[TASK PROMPT]:
Transcribe word for word the lines below from the line with "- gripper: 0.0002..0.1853" through the line with "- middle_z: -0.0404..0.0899", ends included.

═══ DATA BELOW

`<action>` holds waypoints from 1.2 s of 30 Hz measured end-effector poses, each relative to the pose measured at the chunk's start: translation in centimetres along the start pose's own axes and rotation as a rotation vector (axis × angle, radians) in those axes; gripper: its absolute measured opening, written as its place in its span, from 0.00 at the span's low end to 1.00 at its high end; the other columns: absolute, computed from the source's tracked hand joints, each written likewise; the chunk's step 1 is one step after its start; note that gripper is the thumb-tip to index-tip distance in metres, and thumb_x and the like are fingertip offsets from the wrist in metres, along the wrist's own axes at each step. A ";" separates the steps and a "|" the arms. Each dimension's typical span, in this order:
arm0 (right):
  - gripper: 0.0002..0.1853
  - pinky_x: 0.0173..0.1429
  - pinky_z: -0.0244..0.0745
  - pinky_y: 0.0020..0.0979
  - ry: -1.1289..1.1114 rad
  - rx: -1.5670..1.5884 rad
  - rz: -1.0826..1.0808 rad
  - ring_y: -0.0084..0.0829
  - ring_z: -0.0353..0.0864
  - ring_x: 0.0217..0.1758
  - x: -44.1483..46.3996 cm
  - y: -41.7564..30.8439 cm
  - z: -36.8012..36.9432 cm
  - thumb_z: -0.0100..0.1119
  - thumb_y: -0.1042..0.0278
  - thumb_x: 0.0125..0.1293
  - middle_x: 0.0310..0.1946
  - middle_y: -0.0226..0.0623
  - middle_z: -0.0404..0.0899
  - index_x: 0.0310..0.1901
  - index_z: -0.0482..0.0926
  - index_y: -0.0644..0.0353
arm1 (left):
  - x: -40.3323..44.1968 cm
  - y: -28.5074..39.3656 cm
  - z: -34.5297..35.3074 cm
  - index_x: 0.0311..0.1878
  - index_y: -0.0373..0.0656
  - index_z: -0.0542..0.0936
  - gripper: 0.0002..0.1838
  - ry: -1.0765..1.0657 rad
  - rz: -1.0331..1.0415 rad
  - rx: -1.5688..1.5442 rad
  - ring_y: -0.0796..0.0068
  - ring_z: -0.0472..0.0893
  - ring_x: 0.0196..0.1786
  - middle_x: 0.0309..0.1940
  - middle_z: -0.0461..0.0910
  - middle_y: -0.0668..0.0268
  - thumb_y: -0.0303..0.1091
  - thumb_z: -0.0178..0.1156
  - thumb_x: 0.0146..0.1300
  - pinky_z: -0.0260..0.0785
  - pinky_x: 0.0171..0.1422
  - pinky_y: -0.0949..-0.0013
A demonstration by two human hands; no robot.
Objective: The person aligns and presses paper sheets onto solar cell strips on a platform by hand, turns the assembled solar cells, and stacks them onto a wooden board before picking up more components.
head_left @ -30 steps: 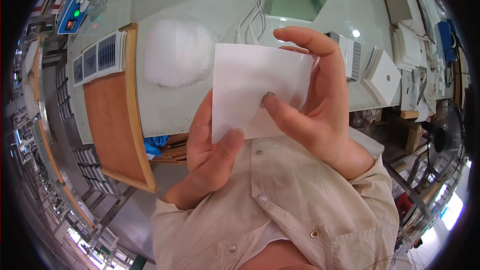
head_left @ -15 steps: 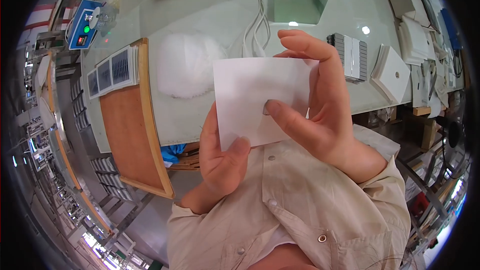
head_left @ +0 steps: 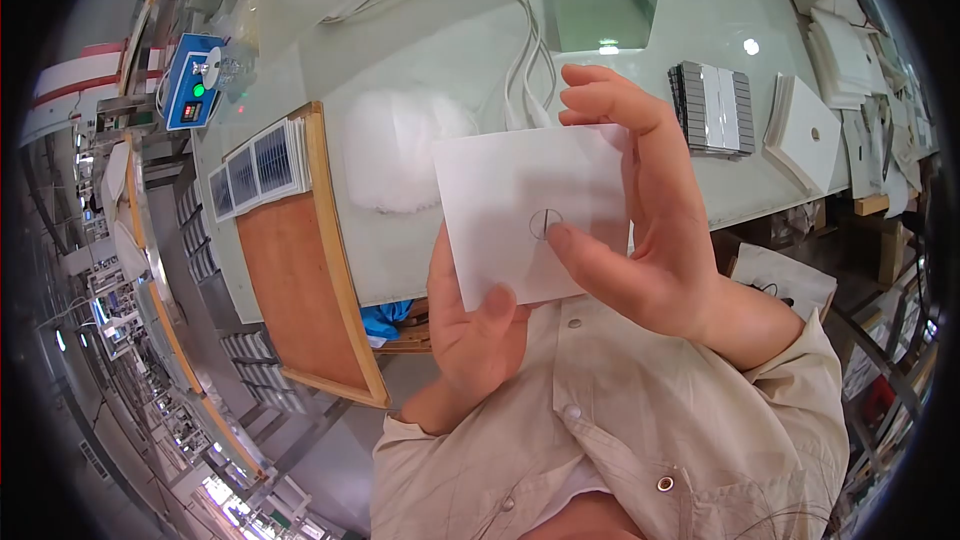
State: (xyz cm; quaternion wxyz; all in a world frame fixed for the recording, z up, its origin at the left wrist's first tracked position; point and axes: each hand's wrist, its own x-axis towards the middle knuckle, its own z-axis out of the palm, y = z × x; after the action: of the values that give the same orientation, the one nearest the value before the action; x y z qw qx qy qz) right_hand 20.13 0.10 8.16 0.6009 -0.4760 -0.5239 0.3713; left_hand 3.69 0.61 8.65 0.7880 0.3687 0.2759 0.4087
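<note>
A square white sheet with a small cut circle near its middle is held up in front of my chest. My left hand grips its lower left corner, thumb on the face and fingers behind. Along the right edge, my right hand holds the sheet, its thumb resting at the lower right of the circle and its fingers curled at the edge, partly hidden. Behind the sheet on the left, a fluffy white pad lies on the glass-topped table.
A wooden tray with dark-panelled pieces stands at the left, below a blue control box. A green box, grey strips and white pads with holes occupy the back and right. White cables cross the table.
The view has shifted, so the surroundings sit lower and further right. The sheet has tilted slightly, and my right thumb has slid down, uncovering more of the circle.
</note>
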 end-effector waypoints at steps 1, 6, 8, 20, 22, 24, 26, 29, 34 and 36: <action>0.34 0.62 0.50 0.30 0.000 0.002 0.000 0.32 0.54 0.62 0.0 0.0 -0.1 0.53 0.81 0.45 0.61 0.48 0.51 0.58 0.56 0.65 | 0.1 0.1 0.0 0.67 0.43 0.43 0.34 0.003 -0.041 -0.028 0.60 0.60 0.64 0.63 0.55 0.58 0.31 0.50 0.63 0.60 0.62 0.52; 0.33 0.62 0.49 0.30 -0.029 -0.021 -0.015 0.33 0.52 0.64 0.0 0.0 -0.2 0.52 0.80 0.45 0.62 0.49 0.50 0.57 0.57 0.65 | 0.2 0.3 0.2 0.68 0.44 0.42 0.34 0.027 -0.064 -0.048 0.58 0.60 0.64 0.63 0.54 0.58 0.32 0.48 0.63 0.63 0.60 0.49; 0.33 0.63 0.49 0.30 -0.034 -0.030 -0.013 0.33 0.52 0.64 0.0 -0.2 -0.2 0.53 0.80 0.45 0.62 0.49 0.50 0.57 0.57 0.65 | 0.2 0.3 0.2 0.68 0.44 0.42 0.34 0.002 -0.058 -0.059 0.58 0.60 0.65 0.63 0.54 0.58 0.32 0.47 0.63 0.63 0.60 0.48; 0.35 0.60 0.55 0.32 -0.036 -0.107 -0.032 0.34 0.54 0.63 0.0 -0.2 -0.2 0.58 0.81 0.44 0.63 0.49 0.48 0.57 0.58 0.62 | -0.1 -0.3 -0.2 0.67 0.39 0.45 0.33 0.001 0.005 0.016 0.63 0.59 0.65 0.63 0.55 0.59 0.32 0.49 0.64 0.54 0.66 0.56; 0.35 0.60 0.55 0.31 -0.034 -0.116 -0.024 0.34 0.54 0.63 0.1 -0.2 -0.2 0.58 0.82 0.44 0.63 0.49 0.48 0.57 0.58 0.62 | -0.1 -0.6 -0.5 0.67 0.37 0.46 0.33 -0.055 0.098 0.015 0.64 0.59 0.65 0.63 0.56 0.59 0.30 0.50 0.63 0.52 0.67 0.58; 0.35 0.60 0.55 0.31 -0.033 -0.107 -0.031 0.34 0.54 0.63 0.1 -0.2 -0.1 0.58 0.82 0.43 0.63 0.48 0.48 0.57 0.58 0.62 | -0.2 -0.6 -0.5 0.67 0.39 0.44 0.34 -0.015 0.100 0.084 0.61 0.59 0.65 0.63 0.55 0.58 0.28 0.49 0.62 0.55 0.66 0.56; 0.35 0.60 0.55 0.31 -0.038 -0.109 -0.039 0.34 0.53 0.64 0.1 -0.2 0.0 0.57 0.82 0.43 0.63 0.48 0.49 0.57 0.58 0.62 | -0.3 -0.6 -0.6 0.68 0.42 0.42 0.36 0.027 0.102 0.152 0.59 0.60 0.65 0.64 0.54 0.56 0.27 0.48 0.60 0.57 0.65 0.55; 0.34 0.60 0.54 0.31 -0.038 -0.094 -0.040 0.36 0.50 0.66 0.1 -0.1 0.1 0.56 0.83 0.43 0.62 0.48 0.51 0.56 0.58 0.63 | -0.3 -0.6 -0.7 0.68 0.41 0.43 0.36 -0.008 0.124 0.163 0.59 0.59 0.65 0.64 0.54 0.57 0.26 0.48 0.60 0.56 0.65 0.55; 0.34 0.61 0.53 0.31 -0.053 -0.103 -0.057 0.37 0.47 0.68 0.1 0.0 0.0 0.54 0.84 0.42 0.60 0.48 0.53 0.56 0.58 0.64 | -0.4 -0.7 -0.7 0.68 0.42 0.43 0.36 0.035 0.121 0.124 0.59 0.58 0.66 0.64 0.54 0.57 0.26 0.49 0.60 0.56 0.66 0.55; 0.34 0.62 0.51 0.31 -0.071 -0.102 -0.096 0.38 0.46 0.68 0.2 0.3 0.0 0.54 0.83 0.42 0.60 0.48 0.53 0.56 0.58 0.64 | -0.4 -0.7 -0.9 0.67 0.39 0.45 0.34 -0.010 0.132 0.064 0.62 0.58 0.66 0.64 0.55 0.58 0.26 0.49 0.61 0.53 0.67 0.57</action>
State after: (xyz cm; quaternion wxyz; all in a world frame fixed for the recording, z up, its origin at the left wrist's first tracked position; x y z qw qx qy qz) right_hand 20.19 0.33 7.91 0.5739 -0.4669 -0.5854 0.3316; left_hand 3.13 0.26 7.61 0.7484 0.4132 0.2602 0.4488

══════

[EXERCISE RESULT]:
  - gripper: 0.0002..0.1853
  - pinky_x: 0.0173..0.1429
  - pinky_z: -0.0244..0.0745
  - pinky_y: 0.0020..0.0979
  - ry: -1.1289..1.1114 rad
  - rx: -1.5670..1.5884 rad
  - rz: -1.0826..1.0808 rad
  - ring_y: -0.0084..0.0829
  - ring_z: -0.0353..0.0864
  - ring_x: 0.0217..0.1758
  - x: -44.1483..46.3996 cm
  - y: -41.7564..30.8439 cm
  - z: -36.8012..36.9432 cm
  - thumb_z: -0.0100..0.1119
  - thumb_y: -0.1042..0.0278
  - thumb_x: 0.0125..0.1293
  - middle_x: 0.0310..0.1946
  - middle_y: -0.0226..0.0623
  - middle_z: -0.0404..0.0899

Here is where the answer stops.